Sitzung der Europäischen Kommission in Brüssel Foto: imago images / Christian Spicker

Die sonst sehr kritisch betrachtete Eurozone kann sich im Krisenumfeld behaupten. Nach dem EU-Sondergipfel konnte der Euro-Wechselkurs gegenüber dem US-Dollar binnen weniger Wochen um knapp fünf Prozent zulegen. Bringt der EU-Wiederaufbaufonds einen Paradigmenwechsel mit sich? Das Vertrauen in den Euro wächst zumindest wieder – was auch unter anderem an der Situation in den USA liegen dürfte.

An den Finanzmärkten ist ein Umdenken zu beobachten. Nicht zuletzt, da sich die Geldpolitik der USA der EU annähert.

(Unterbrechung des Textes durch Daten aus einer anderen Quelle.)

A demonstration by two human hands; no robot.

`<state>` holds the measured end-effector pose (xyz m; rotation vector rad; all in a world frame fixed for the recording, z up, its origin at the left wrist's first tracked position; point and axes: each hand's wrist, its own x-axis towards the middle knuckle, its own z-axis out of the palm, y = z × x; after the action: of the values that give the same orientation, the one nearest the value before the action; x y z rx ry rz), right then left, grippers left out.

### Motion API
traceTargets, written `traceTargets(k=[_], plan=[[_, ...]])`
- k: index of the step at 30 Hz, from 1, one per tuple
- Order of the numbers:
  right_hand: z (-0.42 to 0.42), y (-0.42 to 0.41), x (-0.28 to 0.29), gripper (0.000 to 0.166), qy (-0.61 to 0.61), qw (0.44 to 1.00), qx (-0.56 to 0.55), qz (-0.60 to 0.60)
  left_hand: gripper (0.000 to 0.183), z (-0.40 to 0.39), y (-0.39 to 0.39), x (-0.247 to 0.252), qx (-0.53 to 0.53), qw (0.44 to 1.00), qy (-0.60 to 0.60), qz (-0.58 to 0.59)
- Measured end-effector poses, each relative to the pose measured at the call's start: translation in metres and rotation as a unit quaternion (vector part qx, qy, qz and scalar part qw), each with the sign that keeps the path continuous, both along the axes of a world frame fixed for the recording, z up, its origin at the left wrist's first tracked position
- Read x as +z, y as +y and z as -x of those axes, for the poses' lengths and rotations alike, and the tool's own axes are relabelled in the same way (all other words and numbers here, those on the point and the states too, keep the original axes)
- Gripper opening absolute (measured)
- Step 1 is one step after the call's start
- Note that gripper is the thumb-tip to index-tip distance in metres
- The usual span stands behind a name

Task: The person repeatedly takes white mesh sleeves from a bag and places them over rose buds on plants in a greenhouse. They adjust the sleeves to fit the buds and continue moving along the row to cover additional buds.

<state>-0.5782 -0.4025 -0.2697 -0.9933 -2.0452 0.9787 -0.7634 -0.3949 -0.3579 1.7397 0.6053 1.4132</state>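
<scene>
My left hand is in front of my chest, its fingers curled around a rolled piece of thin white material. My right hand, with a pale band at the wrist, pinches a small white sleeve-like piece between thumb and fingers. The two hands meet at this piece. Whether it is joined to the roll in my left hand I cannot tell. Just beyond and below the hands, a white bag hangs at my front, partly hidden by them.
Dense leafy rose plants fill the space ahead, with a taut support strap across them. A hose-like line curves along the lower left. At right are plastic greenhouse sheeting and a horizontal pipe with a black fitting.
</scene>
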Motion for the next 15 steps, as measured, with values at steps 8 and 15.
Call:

Sonst hatten die Vereinigten Staaten immer einen Zinsvorteil von einem bis zwei Prozent gegenüber der Eurozone, doch dieser Vorteil hat sich auf einen halben Prozent verringert. Die Realrendite nähert sich der Null, was dem Euro sicherlich geholfen hat. Für Aktien und Anleihen ist jedoch keine Gefahr auszumachen. Allerdings könnte die bevorstehende US-Wahl die US-Dollar-Schwäche noch ausbauen.